Nodes regularly out of heap

Hi,

Recently we are experiencing unexpected elasticsearch node restarts with Terminating due to java.lang.OutOfMemoryError: Java heap space. We do not exactly know why this happens and what is causing it.

We have been increasing the node heap settings a few times from 32GB to 52GB to now 64GB per node, and it is still happening.

Here are the details of our 10 nodes, each having:

  • 256GB RAM (64GB Heap)
  • 64 vCPU
  • Elasticsearch 8.17.5

Note: We have 2 node groups g1 and g2, each having 5 nodes.

We have two main indices (development index and production index) on the cluster. Each index has the following properties:

  • ~100M documents (1.6b total)
  • Multiple nested mappings
  • Large text fields
  • HNSW index for dimension 768 (dense)
  • Size of the index is 15TB
  • 280 shards

Note: The production index holds one replica, the development index does not have a replica. In terms of data and mappings, both indices are equivalent.
Note: The development index is on the g1 node group and the production index is on the g2 node group.

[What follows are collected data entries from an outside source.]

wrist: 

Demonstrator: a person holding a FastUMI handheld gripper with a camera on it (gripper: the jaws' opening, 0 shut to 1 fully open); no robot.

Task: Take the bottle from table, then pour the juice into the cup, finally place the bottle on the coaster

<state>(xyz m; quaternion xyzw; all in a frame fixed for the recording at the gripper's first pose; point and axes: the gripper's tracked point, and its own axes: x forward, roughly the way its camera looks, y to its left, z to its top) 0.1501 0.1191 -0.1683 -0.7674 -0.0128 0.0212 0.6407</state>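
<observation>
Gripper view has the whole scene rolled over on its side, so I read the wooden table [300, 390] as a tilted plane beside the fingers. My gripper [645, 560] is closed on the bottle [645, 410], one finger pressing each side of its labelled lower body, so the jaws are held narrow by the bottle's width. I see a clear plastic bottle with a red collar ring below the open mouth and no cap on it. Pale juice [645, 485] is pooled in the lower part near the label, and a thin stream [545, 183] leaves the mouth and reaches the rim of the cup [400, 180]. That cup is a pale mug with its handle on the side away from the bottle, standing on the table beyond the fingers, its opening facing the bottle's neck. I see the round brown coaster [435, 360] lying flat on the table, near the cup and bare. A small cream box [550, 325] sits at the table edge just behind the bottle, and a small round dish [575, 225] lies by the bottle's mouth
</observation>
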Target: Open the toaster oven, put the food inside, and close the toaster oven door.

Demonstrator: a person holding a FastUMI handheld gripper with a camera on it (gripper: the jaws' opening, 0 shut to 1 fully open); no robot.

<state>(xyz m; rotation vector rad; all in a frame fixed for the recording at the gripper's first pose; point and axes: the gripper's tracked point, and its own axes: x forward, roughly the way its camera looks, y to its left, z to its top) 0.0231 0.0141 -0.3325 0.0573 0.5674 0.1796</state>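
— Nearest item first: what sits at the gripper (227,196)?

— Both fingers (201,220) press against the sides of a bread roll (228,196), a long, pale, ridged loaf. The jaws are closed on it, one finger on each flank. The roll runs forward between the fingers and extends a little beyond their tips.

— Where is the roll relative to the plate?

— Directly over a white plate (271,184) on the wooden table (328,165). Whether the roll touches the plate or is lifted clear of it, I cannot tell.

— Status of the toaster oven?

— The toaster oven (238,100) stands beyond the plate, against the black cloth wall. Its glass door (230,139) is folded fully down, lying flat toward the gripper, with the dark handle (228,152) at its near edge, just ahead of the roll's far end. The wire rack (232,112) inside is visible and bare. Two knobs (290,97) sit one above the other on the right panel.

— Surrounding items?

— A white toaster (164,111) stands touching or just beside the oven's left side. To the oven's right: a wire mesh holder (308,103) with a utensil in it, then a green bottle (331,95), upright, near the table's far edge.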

Recently, we have been making some changes to the indices after which these issues slowly started to appear. I am not entirely sure, whether it is causal or coincidental, but I wanted to share these details for context:

  • We have added an expensive top_hits aggregation for a maximum of 40 aggregation buckets, each returning a size of 10.
  • We have added search_as_you_type (index_options=offsets) mapping to some of our text fields. These text fields can have the size of a 1-5 paragraphs.
  • We have added the following field mappings to a field company_name to build autocomplete suggesters:
{
        "keyword": {"type": "keyword", "ignore_above": 256},
        "keyword_lowercased": {
            "type": "keyword",
            "normalizer": "lowercased_keyword",
            "ignore_above": 256,
        },
        "first_token": {
            "type": "text",
            "analyzer": "standard_one_token_limit",
            "search_analyzer": "standard_lowercase",
        },
        "edge_ngram": {
            "type": "text",
            "analyzer": "standard_edge_ngrams",
            "search_analyzer": "standard_lowercase",
        },
        "first_token_edge_ngram": {
            "type": "text",
            "analyzer": "standard_first_token_edge_ngrams",
            "search_analyzer": "standard_lowercase",
        },
        "suggest": {"type": "completion"},
    }

Note: The first_token, edge_ngram, first_token_edge_ngram, suggest fields are NOT yet used in our application. It is only indexed for later development efforts. So these fields are not used at query time currently.
Note: Every night, we update our index with new incoming data.

I would like to emphasize that:

  • We have operated the index without a problem for a year or so on 32GB heap.
  • Recently, we saw out of heap issues and increased the heap to 52GB. We were still seeing issues, and increased it to 64GB.
  • Yesterday we still saw issues with 64GB of heap.

Can anyone help me what could cause the problems that we are seeing?

Thanks in advance.

Hi,

Given your setup and recent changes, the OutOfMemoryError: Java heap space is most likely caused by query-time heap pressure, especially from:

  1. top_hits aggregation: Even with 40 buckets and size 10, if your documents have large or nested fields, the heap usage can grow fast. Consider using _source filtering to reduce memory load:
"top_hits": {
  "_source": ["company_name", "id"], 
  "size": 10
}
  1. Nested mappings: These increase Lucene-level document count and memory cost during aggregations.
  2. Search-as-you-type + custom analyzers: Even if not used at query time, indexing large text fields with multiple sub-fields (like edge ngrams) increases segment size and memory usage during merges or fielddata load.

Recommendations:

  • Enable heap dump (-XX:+HeapDumpOnOutOfMemoryError) and analyze with MAT/GCEasy.
  • Profile queries using _search/profile to identify memory-intensive parts.
  • Monitor breakers:
indices.breaker.request.log: true
indices.breaker.total.limit: 70%
  • Reduce heap to 32GB and rely more on the OS file cache (better GC).
  • Isolate unused or heavy mappings into a separate index or disable indexing temporarily.
  • Watch GC logs and consider tuning young/old GC thresholds.

Hope this helps you isolate the issue.

Best regards,